Gifts of cash and other non-U.S. intangible property from non-U.S. persons to anyone are not subject to U.S. taxation. However, if the amount exceeds USD $100,000 it must be reported.
A gift of tangible property such as a car, house, artwork, etc. are subject to tax if the property is in the U.S. at the time of the gift. To avoid the tax the donor should provide cash sufficient to buy the tangible property instead.
If I own an interest in a foreign entity or my U.S. company has a foreign subsidiary do I have to report that on my U.S. tax return?
There are different types of entities, e.g., partnership, corporation, and disregarded entity, each of which carries different reporting requirements depending on how much of the foreign entity you own.
A foreign disregarded entity owned directly by a U.S. person is always reported on the owners U.S. tax return and the net profit or loss is included on that return
A foreign partnership is generally reported in the first year of the U.S. person acquiring 10% or more and in subsequent years if there are certain reportable events or if the U.S. person controls the foreign partnership. The U.S. partner’s share of the partnership net profit or loss is also includable their U.S. income tax return.
A foreign corporation generally reported in the first year of the U.S. person acquiring 10% or more and in subsequent years if there are certain reportable events or if the U.S. person controls the foreign corporation. The U.S. shareholder’s share of the corporation’s net profit or loss is generally no includable their U.S. income tax return until the foreign corporation makes a distribution of profit, which is generally reported as dividend income.
What are the penalties for failing to file or report foreign income or assets?
In most cases the penalties for failure to report income are the same as underreporting domestic income.

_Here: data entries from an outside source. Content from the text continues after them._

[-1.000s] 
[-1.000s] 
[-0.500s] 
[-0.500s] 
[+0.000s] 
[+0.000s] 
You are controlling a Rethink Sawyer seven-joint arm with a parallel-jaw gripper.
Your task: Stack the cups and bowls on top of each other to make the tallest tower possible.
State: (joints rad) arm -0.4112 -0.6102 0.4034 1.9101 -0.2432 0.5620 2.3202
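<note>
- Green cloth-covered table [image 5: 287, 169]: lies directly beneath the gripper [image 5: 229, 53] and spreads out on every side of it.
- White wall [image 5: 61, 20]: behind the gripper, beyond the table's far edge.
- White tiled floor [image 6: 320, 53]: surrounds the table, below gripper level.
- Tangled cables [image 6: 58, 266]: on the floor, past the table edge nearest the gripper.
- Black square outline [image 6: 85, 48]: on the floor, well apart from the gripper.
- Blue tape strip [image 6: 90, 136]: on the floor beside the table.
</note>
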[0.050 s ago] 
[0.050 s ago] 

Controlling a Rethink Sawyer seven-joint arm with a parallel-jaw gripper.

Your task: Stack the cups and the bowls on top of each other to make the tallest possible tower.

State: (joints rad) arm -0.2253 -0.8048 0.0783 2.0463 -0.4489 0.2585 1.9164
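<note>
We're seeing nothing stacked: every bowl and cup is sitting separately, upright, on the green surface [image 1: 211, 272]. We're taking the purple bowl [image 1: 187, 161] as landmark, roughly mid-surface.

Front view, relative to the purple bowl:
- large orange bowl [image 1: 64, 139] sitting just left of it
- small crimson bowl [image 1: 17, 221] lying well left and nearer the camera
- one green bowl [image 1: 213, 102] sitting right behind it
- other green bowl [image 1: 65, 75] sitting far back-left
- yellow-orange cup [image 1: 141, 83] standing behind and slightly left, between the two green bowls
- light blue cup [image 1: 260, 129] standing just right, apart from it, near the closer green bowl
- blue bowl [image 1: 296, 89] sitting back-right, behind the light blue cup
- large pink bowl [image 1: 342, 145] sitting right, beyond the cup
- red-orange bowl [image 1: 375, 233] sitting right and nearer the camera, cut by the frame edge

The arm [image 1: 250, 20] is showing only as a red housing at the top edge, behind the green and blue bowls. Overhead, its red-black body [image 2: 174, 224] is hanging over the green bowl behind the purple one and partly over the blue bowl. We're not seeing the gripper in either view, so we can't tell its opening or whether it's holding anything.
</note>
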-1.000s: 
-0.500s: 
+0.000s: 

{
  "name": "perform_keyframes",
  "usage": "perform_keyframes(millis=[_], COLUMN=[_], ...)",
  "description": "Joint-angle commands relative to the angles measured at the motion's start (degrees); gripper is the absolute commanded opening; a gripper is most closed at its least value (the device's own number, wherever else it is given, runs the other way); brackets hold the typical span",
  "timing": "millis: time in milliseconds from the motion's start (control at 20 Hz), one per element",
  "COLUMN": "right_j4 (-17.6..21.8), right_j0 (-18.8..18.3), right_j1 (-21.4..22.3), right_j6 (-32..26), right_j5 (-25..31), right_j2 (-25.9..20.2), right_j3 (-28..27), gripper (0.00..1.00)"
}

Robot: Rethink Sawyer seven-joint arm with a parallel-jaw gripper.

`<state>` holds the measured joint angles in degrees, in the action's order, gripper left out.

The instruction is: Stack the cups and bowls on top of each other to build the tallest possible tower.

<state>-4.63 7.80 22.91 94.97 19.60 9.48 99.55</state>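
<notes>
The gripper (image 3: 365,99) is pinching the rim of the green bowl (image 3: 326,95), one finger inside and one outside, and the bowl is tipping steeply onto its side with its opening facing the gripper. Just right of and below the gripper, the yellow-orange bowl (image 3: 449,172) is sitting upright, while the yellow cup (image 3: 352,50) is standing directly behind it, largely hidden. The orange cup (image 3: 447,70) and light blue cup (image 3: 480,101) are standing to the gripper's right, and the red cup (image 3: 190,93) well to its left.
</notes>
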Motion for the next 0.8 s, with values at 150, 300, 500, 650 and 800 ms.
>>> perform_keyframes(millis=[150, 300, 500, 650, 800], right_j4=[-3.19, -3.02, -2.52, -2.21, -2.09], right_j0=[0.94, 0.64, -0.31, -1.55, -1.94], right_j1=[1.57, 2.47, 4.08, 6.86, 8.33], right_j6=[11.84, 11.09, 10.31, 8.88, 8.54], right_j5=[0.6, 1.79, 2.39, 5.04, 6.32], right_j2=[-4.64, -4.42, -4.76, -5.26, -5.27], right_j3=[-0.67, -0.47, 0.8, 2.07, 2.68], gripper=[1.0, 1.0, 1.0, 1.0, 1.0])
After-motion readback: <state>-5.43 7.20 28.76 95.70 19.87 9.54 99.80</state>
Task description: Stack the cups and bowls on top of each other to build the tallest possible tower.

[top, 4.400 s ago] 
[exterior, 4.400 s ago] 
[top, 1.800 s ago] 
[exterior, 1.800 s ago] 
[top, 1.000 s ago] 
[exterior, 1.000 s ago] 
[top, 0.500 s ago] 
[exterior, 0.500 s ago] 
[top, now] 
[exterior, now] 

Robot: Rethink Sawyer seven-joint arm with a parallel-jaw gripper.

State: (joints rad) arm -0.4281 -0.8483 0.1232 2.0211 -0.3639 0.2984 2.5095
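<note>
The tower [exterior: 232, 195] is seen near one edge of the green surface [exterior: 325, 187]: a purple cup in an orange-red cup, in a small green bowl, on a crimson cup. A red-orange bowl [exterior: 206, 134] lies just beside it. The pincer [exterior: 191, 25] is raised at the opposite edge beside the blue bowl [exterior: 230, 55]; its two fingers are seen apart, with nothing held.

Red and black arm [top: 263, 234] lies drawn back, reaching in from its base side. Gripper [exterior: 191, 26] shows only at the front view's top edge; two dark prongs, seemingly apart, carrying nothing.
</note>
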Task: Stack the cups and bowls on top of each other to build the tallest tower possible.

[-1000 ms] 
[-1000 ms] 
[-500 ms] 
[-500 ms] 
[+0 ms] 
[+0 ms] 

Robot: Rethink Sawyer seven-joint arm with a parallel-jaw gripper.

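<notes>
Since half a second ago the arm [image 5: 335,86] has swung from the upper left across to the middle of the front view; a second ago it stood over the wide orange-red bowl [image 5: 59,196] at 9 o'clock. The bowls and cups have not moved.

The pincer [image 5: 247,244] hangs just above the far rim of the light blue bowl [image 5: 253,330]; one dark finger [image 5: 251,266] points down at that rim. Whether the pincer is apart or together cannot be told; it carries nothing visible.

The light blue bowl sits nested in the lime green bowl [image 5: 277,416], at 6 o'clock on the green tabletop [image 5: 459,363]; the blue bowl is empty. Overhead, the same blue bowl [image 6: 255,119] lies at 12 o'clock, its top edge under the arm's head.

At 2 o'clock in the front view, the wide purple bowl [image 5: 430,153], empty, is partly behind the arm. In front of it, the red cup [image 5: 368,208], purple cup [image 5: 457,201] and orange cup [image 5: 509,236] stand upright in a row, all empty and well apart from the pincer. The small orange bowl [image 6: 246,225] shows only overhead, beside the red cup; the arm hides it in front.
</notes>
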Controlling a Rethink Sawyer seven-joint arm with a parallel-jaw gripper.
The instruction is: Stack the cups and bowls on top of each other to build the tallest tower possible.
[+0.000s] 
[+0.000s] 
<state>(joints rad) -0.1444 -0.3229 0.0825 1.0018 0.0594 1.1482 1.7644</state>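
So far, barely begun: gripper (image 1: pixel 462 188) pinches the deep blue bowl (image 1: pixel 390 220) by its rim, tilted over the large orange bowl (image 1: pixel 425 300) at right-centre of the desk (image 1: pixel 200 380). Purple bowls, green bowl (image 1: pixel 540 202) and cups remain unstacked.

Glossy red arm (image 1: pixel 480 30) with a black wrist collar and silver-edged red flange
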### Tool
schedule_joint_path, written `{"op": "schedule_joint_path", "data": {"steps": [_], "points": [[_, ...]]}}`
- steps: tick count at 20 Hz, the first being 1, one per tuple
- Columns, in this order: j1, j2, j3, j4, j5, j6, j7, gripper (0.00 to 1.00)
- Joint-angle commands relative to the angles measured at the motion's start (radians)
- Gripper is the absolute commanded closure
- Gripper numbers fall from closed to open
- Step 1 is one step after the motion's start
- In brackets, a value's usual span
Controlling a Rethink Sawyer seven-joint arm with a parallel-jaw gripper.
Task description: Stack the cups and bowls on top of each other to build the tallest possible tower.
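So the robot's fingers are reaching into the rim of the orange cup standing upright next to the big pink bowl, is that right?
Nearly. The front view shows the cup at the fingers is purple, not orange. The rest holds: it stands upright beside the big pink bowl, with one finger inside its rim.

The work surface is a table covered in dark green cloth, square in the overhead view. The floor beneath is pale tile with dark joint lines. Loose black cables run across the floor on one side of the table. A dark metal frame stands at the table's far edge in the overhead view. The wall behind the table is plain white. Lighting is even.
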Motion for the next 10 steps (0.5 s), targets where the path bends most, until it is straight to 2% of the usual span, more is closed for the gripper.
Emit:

There are additional penalties for failure to file the information returns such as the foreign bank account report Form 114; foreign financial asset Form 8938; ownership of foreign corporations on Form 5471; or receipt of foreign gifts on Form 3520. The failure to file or filing incomplete forms are USD $10,000 per form per year.
Both the non-compliance penalties and the late/non-payment penalties can be abated for reasonable cause, however, the interest charged on late/non-payment of tax cannot.